Enforcement actions by criminal and supervisory authorities are settled regularly. In light of these developments, companies are advised to take appropriate measures. This month we highlight recent settlements with companies in the US and Switzerland. Four Swiss banks and the U.S. Department of Justice entered into settlements in connection with the Swiss Bank Program. In the Swissleaks case, a settlement was agreed between the Swiss public prosecutor and HSBC. Also, the Securities and Exchange Commission and Computer Sciences Corporation settled a case relating to alleged accounting fraud. Finally, a settlement was agreed on between IAP Worldwide Services, Inc. and the U.S. Department of Justice concerning alleged violations of the U.S. Foreign Corrupt Practices Act.

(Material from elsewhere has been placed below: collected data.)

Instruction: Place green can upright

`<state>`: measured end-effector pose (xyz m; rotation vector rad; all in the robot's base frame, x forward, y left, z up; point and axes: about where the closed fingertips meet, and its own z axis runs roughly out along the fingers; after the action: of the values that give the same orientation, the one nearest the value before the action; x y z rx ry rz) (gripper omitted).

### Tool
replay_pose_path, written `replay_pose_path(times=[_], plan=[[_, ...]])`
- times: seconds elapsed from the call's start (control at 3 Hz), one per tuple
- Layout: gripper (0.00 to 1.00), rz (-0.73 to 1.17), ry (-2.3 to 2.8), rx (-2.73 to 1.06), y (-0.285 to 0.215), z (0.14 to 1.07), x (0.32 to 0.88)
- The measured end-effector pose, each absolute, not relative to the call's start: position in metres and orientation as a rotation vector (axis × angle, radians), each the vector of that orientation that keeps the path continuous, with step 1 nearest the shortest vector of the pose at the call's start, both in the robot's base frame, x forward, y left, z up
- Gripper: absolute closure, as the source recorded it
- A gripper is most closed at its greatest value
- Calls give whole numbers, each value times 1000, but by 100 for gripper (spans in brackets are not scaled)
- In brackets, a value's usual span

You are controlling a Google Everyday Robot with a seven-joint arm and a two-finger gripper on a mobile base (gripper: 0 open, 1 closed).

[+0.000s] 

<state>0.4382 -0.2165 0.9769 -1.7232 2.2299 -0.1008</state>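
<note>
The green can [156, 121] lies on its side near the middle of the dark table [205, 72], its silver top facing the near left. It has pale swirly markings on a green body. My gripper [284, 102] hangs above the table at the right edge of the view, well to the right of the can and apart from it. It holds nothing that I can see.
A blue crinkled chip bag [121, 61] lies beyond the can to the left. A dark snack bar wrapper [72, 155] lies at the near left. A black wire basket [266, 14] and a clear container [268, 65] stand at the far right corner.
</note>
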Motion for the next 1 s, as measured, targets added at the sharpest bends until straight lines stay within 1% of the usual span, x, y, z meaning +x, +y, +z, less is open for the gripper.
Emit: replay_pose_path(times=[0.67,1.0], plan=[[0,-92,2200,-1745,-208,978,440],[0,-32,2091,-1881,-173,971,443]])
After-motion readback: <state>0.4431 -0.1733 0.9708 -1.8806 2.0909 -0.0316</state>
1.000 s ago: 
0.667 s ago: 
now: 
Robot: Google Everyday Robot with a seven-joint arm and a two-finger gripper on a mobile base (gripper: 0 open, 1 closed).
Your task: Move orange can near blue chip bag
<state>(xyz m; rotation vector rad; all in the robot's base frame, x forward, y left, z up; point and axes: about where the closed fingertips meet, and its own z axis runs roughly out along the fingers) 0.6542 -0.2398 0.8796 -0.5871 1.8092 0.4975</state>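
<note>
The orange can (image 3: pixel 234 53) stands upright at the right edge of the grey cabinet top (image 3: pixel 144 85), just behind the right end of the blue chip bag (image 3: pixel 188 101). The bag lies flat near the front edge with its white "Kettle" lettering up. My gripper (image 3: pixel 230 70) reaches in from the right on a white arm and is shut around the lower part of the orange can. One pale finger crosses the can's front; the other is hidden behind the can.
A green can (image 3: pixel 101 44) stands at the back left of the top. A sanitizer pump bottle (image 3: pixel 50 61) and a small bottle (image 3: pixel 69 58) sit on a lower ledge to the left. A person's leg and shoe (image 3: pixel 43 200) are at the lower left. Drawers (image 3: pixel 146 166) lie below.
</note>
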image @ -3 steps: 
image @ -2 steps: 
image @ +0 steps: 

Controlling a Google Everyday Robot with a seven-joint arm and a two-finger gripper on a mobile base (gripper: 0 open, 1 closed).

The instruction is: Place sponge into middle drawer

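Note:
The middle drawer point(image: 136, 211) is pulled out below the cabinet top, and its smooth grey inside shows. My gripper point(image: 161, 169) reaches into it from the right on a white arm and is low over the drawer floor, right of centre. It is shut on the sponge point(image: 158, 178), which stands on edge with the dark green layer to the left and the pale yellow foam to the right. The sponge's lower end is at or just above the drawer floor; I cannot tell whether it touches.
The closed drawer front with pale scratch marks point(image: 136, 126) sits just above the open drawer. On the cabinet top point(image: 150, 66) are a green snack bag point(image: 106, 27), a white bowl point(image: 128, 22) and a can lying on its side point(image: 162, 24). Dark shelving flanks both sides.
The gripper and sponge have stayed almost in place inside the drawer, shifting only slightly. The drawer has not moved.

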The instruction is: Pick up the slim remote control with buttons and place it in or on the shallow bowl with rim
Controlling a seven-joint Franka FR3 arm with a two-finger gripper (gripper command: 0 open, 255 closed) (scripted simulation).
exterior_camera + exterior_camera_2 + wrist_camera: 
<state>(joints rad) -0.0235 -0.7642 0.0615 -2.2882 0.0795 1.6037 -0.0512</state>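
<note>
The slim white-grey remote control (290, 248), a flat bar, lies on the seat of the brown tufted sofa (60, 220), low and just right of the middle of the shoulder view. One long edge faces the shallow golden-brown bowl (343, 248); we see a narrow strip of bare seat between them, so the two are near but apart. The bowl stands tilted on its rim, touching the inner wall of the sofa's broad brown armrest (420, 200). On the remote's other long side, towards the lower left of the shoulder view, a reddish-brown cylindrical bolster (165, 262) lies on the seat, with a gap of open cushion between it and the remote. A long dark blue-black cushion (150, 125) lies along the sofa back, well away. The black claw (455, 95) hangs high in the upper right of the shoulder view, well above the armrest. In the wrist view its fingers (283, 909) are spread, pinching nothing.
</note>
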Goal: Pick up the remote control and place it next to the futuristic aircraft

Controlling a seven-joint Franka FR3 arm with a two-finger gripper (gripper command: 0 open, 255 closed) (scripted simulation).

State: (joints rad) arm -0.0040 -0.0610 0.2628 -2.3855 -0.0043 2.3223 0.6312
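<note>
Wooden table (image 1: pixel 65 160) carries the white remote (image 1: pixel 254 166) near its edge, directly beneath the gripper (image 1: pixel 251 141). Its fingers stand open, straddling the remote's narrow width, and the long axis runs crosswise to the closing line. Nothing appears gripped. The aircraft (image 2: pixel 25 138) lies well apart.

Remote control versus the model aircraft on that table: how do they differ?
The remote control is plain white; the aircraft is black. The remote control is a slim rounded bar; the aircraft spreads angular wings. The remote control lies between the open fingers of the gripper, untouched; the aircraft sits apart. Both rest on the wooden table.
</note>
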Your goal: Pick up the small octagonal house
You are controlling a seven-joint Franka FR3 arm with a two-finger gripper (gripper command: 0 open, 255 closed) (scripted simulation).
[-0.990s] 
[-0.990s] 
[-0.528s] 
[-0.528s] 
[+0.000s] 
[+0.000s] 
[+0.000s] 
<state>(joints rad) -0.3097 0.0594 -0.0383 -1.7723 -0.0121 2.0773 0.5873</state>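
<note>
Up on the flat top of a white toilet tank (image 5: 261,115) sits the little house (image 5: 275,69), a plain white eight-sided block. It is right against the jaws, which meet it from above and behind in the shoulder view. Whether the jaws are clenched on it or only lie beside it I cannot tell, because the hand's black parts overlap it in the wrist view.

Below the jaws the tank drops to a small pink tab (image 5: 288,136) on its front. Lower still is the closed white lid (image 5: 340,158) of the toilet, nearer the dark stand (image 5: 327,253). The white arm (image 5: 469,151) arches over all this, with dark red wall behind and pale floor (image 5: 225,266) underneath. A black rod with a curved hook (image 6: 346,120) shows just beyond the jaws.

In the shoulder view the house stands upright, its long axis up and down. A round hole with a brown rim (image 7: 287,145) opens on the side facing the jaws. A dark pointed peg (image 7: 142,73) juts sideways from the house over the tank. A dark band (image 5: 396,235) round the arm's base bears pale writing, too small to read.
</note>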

Banks reach resolutions under Swiss Bank Program
On 9 June 2015, the U.S. Department of Justice (DOJ) announced that two banks – Société Générale Private Banking (Suisse) SA (SGPB-Suisse) and Berner Kantonalbank AG (BEKB) – had reached resolutions under the DOJ’s Swiss Bank Program. According to the DOJ, SGPB-Suisse will pay USD 17.8 million and BEKB will pay 4.6 USD million. The DOJ stated that SGPB-Suisse had held and managed approximately 375 US-related accounts since August 2008, including undeclared accounts, with assets under management of approximately USD 660 million at their peak. BEKB had held approximately 720 US-related accounts, including some undeclared, with total assets of approximately USD 176.5 million.
The DOJ announced on 19 June 2015 that two more banks – Bank Linth LLB AG (Bank Linth) and Bank Sparhafen Zurich AG (BSZ) – had reached resolutions under the Swiss Bank Program. Bank Linth had held 126 US-related accounts since August 2008, with approximately USD 102 million in assets. It will pay a settlement amount of USD 4.15 million. BSZ had held 91 US-related accounts since 2008, with approximately USD 25 million in assets and will pay a settlement amount of USD 1.81 million.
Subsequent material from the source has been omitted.